En contextos de pobreza y adversidad los menores de edad suelen sufrir estrés intensoy prolongado. Centenares de investigaciones científicas recientes en neurobiología, cronobiología, endocrinología señalan que este estrés temprano, ya denominado tóxico, tiene consecuencias graves sobre el proceso de formación cerebral y que incide decididamente sobre las habilidades cognitivas y relacionales que tengan las personas desde la infancia hasta la vida adulta.

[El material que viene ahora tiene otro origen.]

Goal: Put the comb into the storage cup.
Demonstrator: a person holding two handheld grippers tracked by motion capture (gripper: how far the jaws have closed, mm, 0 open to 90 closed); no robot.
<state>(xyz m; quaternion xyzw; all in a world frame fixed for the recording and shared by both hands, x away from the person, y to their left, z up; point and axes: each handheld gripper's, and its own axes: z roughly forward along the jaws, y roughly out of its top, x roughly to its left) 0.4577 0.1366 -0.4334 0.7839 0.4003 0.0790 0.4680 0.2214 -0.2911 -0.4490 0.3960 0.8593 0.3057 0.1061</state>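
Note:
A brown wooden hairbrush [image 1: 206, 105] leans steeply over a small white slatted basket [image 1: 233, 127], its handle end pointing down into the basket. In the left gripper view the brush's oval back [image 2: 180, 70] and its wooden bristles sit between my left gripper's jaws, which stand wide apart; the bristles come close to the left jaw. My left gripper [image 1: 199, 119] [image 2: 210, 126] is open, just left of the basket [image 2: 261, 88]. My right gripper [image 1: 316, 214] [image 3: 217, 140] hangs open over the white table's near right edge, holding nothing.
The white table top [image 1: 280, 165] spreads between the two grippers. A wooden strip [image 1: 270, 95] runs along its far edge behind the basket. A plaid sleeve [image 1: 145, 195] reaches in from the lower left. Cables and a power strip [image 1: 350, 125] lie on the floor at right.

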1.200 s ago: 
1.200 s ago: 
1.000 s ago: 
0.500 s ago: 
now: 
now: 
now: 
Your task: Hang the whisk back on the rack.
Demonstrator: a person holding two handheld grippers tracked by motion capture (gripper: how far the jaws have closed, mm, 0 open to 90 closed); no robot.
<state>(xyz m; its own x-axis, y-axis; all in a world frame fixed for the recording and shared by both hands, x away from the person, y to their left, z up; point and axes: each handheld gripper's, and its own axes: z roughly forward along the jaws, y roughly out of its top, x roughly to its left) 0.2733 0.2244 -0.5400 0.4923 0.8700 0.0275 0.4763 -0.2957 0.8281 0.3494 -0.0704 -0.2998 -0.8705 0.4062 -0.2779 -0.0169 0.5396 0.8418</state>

Hoy, la ciencia advierte con fuerza del costo económico y social de no atender con urgencia las condiciones de vida de la infancia. Sembrar inseguridad e incertidumbre en las familias con cierres de escuelas, no ofrecer educación preescolar gratuita y de calidad a la población de tres y cuatro años, y no atender las necesidades básicas de la población pobre en Puerto Rico, es empeñar el futuro de toda la sociedad. Con las políticas y programas que se están aprobando, ese 84 por ciento de niños, niñas y jóvenes que vive en zonas de alta pobreza, no tendrá oportunidad real para desplegar sus talentos y capacidades; quedarán expulsados y marginales, aunque no emigren. Con ello, perdemos todos. Yo me desvelo, pero algunos siguen durmiendo felices.